**PROBLEM DESCRIPTION:** Using the listing below, show all lines that hold the word "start".

★ ★ ★ ★

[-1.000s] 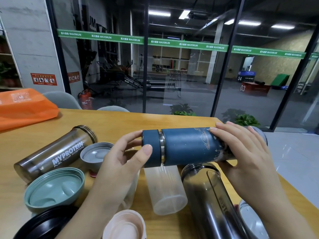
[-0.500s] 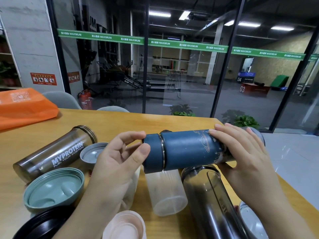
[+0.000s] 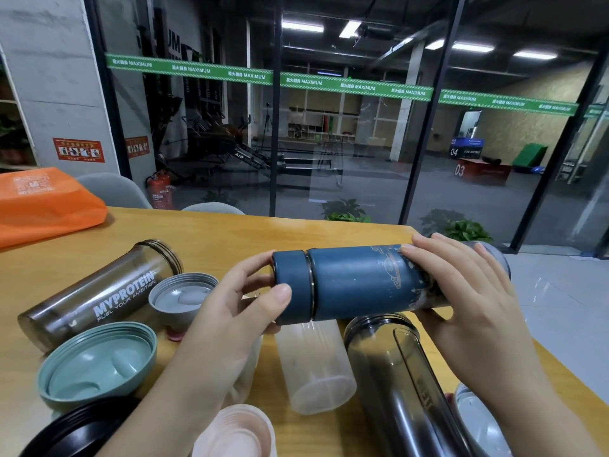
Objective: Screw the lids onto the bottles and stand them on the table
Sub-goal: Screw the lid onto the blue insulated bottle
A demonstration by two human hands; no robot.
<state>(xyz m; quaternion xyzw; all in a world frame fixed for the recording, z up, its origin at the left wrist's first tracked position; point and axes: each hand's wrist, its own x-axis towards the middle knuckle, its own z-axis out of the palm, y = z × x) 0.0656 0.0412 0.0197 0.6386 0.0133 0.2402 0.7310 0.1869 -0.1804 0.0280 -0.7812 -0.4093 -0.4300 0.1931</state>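
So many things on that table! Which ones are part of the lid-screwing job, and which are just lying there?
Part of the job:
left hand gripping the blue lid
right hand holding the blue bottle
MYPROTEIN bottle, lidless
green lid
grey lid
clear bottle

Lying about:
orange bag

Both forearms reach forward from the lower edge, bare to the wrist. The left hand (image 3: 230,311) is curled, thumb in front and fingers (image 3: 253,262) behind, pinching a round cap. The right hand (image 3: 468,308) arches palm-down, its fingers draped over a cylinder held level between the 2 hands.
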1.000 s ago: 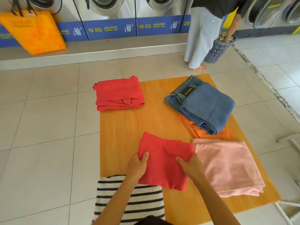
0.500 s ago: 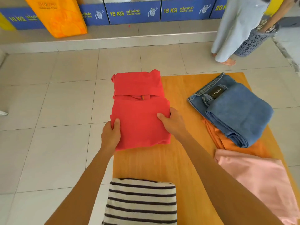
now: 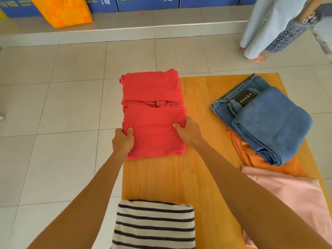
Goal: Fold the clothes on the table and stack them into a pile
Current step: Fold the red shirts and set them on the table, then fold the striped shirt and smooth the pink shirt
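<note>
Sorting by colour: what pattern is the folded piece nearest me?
White with dark horizontal stripes: the striped garment, clearest in the head view.

Surface (image 3: 203,177) matt orange wood grain, folded red shirts (image 3: 154,133) soft matt knit, jeans (image 3: 269,123) coarse blue denim, striped top (image 3: 154,223) ribbed cloth, floor tiles (image 3: 62,105) smooth, slightly glossy

Bright, even daylight, soft faint shadows, wide-angle bending at edges, slight blur top right.
</note>
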### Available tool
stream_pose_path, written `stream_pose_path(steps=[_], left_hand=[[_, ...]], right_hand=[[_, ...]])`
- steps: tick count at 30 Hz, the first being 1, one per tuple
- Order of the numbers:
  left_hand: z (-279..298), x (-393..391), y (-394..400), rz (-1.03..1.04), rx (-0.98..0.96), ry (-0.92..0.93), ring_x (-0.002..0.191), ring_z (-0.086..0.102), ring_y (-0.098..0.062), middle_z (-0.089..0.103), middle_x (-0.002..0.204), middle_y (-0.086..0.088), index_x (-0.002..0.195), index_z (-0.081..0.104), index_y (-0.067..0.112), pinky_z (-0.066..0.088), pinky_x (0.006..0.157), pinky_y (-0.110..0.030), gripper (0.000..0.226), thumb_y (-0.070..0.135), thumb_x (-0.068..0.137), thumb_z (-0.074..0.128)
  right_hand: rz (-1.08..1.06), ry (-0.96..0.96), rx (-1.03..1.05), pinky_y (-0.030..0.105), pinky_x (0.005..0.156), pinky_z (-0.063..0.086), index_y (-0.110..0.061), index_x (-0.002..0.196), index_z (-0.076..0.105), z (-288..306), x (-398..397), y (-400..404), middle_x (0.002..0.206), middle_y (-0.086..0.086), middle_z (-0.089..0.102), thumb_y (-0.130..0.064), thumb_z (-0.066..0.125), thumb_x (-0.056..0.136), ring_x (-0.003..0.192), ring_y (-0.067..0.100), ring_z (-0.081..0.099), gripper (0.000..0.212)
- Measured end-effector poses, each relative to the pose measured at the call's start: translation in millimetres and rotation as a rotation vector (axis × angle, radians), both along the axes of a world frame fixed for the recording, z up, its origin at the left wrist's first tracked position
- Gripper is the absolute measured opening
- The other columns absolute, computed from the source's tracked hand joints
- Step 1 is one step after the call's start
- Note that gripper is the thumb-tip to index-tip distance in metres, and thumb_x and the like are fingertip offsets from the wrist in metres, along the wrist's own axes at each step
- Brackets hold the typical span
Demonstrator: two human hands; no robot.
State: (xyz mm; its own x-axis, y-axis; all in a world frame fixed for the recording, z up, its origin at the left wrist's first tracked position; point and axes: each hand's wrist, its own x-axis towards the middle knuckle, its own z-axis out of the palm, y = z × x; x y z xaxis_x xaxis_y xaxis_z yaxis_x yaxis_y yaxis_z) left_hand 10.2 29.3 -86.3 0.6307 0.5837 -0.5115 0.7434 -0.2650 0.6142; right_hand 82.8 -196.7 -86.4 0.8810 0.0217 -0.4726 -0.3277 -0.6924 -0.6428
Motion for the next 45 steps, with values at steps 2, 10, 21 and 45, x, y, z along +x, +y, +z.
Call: stream_pose_path(steps=[2,10,21,45], left_hand=[[3.5,-7.5,-5.4,0.008,-0.013,-0.028,0.098,0.052,-0.025,0.05,0.111,-0.002,0.136,0.039,0.009,0.045,0.08,-0.037,0.045,0.035,0.1,0.048],[-3.0,-95.6,-20.4,0.035,0.063,-0.116,0.103,0.061,-0.028,0.058,0.118,-0.005,0.139,0.032,0.023,0.057,0.085,-0.048,0.056,0.023,0.09,0.057],[-10.5,-240.3,-39.3,0.028,0.194,0.086,0.122,0.051,-0.033,0.055,0.135,-0.011,0.14,0.04,0.018,0.039,0.106,-0.057,0.054,0.048,0.096,0.048],[23.0,-239.0,-34.2,-0.252,-0.092,0.208,0.103,0.064,-0.024,0.066,0.117,-0.008,0.129,0.056,0.013,0.052,0.095,-0.04,0.057,0.056,0.094,0.049]], right_hand=[[-0.011,0.015,0.013,0.039,0.083,0.05,-0.009,0.125,0.057,4.3,-7.2,-3.9,0.118,0.008,0.065,-0.042,0.061,0.094,0.108,0.028,0.062,0.045],[-0.111,0.043,0.093,0.024,0.064,0.046,-0.012,0.103,0.067,21.9,-112.8,-46.3,0.091,-0.002,0.067,-0.026,0.06,0.096,0.076,0.009,0.059,0.017],[-0.025,0.271,-0.087,0.028,0.074,0.053,-0.02,0.083,0.064,26.1,-256.5,-95.8,0.079,-0.005,0.071,-0.067,0.047,0.091,0.075,0.009,0.066,0.05],[0.048,0.275,0.22,0.018,0.07,0.052,-0.022,0.128,0.047,37.2,-257.6,-50.6,0.111,-0.011,0.062,-0.043,0.057,0.098,0.096,0.004,0.063,0.038]])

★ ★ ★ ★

**EXERCISE RESPONSE:**
- Measured end-effector poses, each relative to the pose measured at the call's start: translation in millimetres and rotation as a rotation vector (axis × angle, radians), both along the axes of a world frame fixed for the recording, z up, its origin at the left wrist's first tracked position
- Step 1 is one step after the call's start

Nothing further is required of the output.